━━ Information supplied
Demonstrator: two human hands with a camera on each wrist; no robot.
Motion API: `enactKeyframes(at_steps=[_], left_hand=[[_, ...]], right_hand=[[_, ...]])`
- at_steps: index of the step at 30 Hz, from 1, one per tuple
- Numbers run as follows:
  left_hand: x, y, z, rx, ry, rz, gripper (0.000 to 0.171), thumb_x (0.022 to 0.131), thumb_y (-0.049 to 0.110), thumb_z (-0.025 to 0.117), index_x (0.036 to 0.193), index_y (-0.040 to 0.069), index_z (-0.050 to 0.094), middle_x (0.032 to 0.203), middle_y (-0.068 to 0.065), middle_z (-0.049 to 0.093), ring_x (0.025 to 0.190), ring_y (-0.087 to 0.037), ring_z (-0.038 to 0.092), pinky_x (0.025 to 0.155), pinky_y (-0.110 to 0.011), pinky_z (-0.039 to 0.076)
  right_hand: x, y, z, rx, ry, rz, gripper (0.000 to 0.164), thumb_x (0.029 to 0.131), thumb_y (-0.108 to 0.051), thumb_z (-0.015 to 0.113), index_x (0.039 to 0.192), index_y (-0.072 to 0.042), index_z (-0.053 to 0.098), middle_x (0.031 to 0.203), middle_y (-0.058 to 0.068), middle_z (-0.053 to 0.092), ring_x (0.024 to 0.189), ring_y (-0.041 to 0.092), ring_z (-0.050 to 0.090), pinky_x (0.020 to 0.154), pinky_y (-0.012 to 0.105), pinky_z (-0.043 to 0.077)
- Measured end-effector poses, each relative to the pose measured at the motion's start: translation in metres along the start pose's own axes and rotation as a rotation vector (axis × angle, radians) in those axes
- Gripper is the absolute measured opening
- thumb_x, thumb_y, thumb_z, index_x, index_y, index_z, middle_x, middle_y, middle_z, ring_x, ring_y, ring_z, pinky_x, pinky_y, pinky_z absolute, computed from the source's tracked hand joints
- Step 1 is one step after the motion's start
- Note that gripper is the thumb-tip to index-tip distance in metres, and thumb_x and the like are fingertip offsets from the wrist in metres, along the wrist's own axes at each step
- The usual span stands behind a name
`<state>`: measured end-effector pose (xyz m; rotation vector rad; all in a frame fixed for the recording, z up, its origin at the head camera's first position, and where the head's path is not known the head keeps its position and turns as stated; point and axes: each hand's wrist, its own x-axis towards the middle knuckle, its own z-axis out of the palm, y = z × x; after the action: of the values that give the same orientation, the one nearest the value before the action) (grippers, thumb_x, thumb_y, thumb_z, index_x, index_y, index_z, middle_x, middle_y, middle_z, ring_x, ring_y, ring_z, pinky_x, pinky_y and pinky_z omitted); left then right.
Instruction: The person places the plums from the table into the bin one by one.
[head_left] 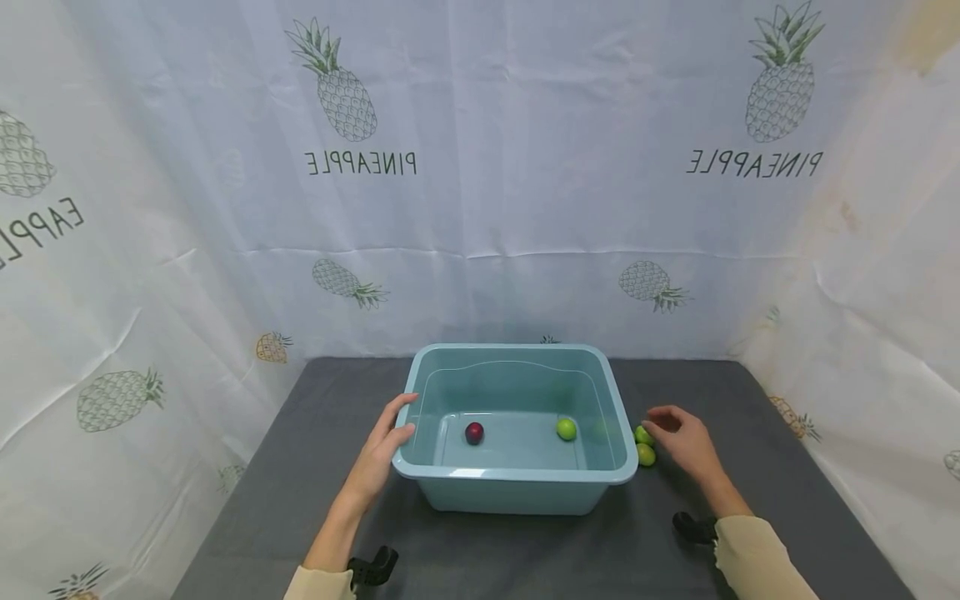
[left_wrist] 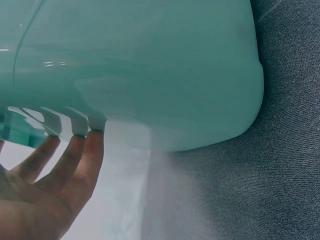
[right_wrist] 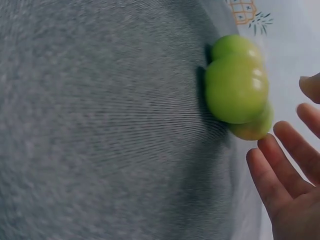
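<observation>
A light blue-green plastic basin (head_left: pixel 517 475) stands on the dark cloth. My left hand (head_left: pixel 375 454) grips its left rim; the left wrist view shows the fingertips (left_wrist: pixel 95 142) against the rim, with the thumb hidden there. Inside the basin lie a dark red round fruit (head_left: pixel 474 433) and a smooth green round fruit (head_left: pixel 566 429), apart from each other. Outside the right wall sit green fruits (head_left: pixel 645 455), with three bunched together in the right wrist view, the nearest green fruit (right_wrist: pixel 237 89) largest. Beside them hovers my right hand (head_left: pixel 684 442), fingers loosely bent and holding nothing.
The dark grey cloth (head_left: pixel 285 492) covers the table around the basin. A white curtain printed with pineapples (head_left: pixel 525 200) hangs behind it and along both sides. Each wrist wears a black strap mount (head_left: pixel 375 567).
</observation>
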<state>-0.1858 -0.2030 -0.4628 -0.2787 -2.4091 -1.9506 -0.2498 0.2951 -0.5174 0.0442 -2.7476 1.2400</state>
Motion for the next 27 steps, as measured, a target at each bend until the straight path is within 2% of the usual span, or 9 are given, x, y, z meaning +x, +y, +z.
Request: enactKeyframes(at_steps=[8,17,27], left_hand=[[-0.001,0.000,0.001,0.008,0.001,0.002,0.045,0.108,0.025,0.043,0.153,0.021,0.039,0.164,-0.014,0.023,0.141,-0.039,0.036,0.100,-0.054,0.038],[-0.001,0.000,0.000,0.009,0.003,0.008,0.045,0.108,0.026,0.043,0.153,0.022,0.039,0.164,-0.013,0.023,0.142,-0.039,0.035,0.100,-0.058,0.036],[-0.003,0.000,0.000,0.012,0.005,0.011,0.045,0.108,0.026,0.043,0.153,0.022,0.039,0.164,-0.014,0.023,0.142,-0.040,0.035,0.100,-0.058,0.037]], right_hand=[[-0.004,0.007,0.007,-0.004,-0.028,0.024,0.042,0.099,-0.027,0.068,0.124,0.006,0.063,0.118,0.025,0.065,0.108,0.040,0.061,0.089,0.054,0.048],[-0.001,0.007,0.008,-0.005,-0.085,0.070,0.047,0.098,-0.028,0.070,0.127,0.008,0.061,0.123,0.028,0.063,0.111,0.044,0.059,0.091,0.057,0.047],[0.003,0.017,0.009,0.007,-0.067,0.038,0.043,0.097,-0.025,0.070,0.126,0.005,0.064,0.120,0.025,0.065,0.109,0.041,0.062,0.089,0.054,0.048]])
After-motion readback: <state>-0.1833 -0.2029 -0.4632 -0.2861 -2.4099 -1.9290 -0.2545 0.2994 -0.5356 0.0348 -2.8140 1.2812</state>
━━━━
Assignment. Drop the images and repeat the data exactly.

Answer for the task.
Demonstrator: two human hands with a camera on each wrist; no robot.
Motion API: `enactKeyframes(at_steps=[_], left_hand=[[_, ...]], right_hand=[[_, ...]])`
- at_steps: index of the step at 30 Hz, from 1, one per tuple
- Numbers run as follows:
  left_hand: x, y, z, rx, ry, rz, gripper (0.000 to 0.171), thumb_x (0.022 to 0.131), thumb_y (-0.049 to 0.110), thumb_z (-0.025 to 0.117), index_x (0.036 to 0.193), index_y (-0.040 to 0.069), index_z (-0.050 to 0.094), middle_x (0.032 to 0.203), middle_y (-0.068 to 0.065), middle_z (-0.049 to 0.093), ring_x (0.025 to 0.190), ring_y (-0.087 to 0.037), ring_z (-0.038 to 0.092), pinky_x (0.025 to 0.155), pinky_y (-0.110 to 0.011), pinky_z (-0.039 to 0.076)
  right_hand: x, y, z, rx, ry, rz, gripper (0.000 to 0.164), thumb_x (0.029 to 0.131), thumb_y (-0.108 to 0.051), thumb_z (-0.015 to 0.113), index_x (0.039 to 0.192), index_y (-0.072 to 0.042), index_z (-0.053 to 0.098), middle_x (0.031 to 0.203), middle_y (-0.058 to 0.068), middle_z (-0.053 to 0.092), ring_x (0.024 to 0.189), ring_y (-0.041 to 0.092), ring_z (-0.050 to 0.090), pinky_x (0.020 to 0.154), pinky_y (-0.012 to 0.105), pinky_z (-0.043 to 0.077)
- Measured end-effector poses, each relative to the pose measured at the motion's start: translation in metres along the start pose's own axes and rotation as a rotation vector (axis × angle, radians) in those axes
- Gripper is the absolute measured opening
- thumb_x, thumb_y, thumb_z, index_x, index_y, index_z, middle_x, middle_y, middle_z, ring_x, ring_y, ring_z, pinky_x, pinky_y, pinky_z absolute, computed from the source's tracked hand joints
- Step 1 is one step after the motion's start
- Note that gripper is the thumb-tip to index-tip distance in metres, and thumb_x and the like are fingertip offsets from the wrist in metres, along the wrist's own axes at each step
- The usual span stands behind a name
`<state>`: measured end-effector pose (xyz m; rotation vector rad; all in a frame fixed for the recording, z up, its origin at the head camera's first position, and where the head's path is not known the head keeps its position and turns as stated; point and axes: each hand's wrist, its own x-axis towards the middle knuckle, its own z-axis out of the palm, y = z × x; after the action: of the values that give the same orientation, the one nearest the value before the action) (grippers, thumb_x, thumb_y, thumb_z, index_x, index_y, index_z, middle_x, middle_y, middle_z, ring_x, ring_y, ring_z, pinky_x, pinky_y and pinky_z omitted); left then right.
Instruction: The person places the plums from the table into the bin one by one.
[head_left] 
[left_wrist] 
[right_wrist] 
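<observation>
A light blue-green plastic basin (head_left: pixel 517 475) stands on the dark cloth. My left hand (head_left: pixel 375 454) grips its left rim; the left wrist view shows the fingertips (left_wrist: pixel 95 142) against the rim, with the thumb hidden there. Inside the basin lie a dark red round fruit (head_left: pixel 474 433) and a smooth green round fruit (head_left: pixel 566 429), apart from each other. Outside the right wall sit green fruits (head_left: pixel 645 455), with three bunched together in the right wrist view, the nearest green fruit (right_wrist: pixel 237 89) largest. Beside them hovers my right hand (head_left: pixel 684 442), fingers loosely bent and holding nothing.
The dark grey cloth (head_left: pixel 285 492) covers the table around the basin. A white curtain printed with pineapples (head_left: pixel 525 200) hangs behind it and along both sides. Each wrist wears a black strap mount (head_left: pixel 375 567).
</observation>
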<state>-0.1858 -0.2030 -0.4628 -0.2787 -2.4091 -1.9506 -0.2498 0.2951 -0.5174 0.0442 -2.7476 1.2400</state>
Motion for the next 27 steps, as measured, a target at each bend until the straight path is within 2% of the usual span, or 9 are given, x, y, z meaning +x, +y, +z.
Request: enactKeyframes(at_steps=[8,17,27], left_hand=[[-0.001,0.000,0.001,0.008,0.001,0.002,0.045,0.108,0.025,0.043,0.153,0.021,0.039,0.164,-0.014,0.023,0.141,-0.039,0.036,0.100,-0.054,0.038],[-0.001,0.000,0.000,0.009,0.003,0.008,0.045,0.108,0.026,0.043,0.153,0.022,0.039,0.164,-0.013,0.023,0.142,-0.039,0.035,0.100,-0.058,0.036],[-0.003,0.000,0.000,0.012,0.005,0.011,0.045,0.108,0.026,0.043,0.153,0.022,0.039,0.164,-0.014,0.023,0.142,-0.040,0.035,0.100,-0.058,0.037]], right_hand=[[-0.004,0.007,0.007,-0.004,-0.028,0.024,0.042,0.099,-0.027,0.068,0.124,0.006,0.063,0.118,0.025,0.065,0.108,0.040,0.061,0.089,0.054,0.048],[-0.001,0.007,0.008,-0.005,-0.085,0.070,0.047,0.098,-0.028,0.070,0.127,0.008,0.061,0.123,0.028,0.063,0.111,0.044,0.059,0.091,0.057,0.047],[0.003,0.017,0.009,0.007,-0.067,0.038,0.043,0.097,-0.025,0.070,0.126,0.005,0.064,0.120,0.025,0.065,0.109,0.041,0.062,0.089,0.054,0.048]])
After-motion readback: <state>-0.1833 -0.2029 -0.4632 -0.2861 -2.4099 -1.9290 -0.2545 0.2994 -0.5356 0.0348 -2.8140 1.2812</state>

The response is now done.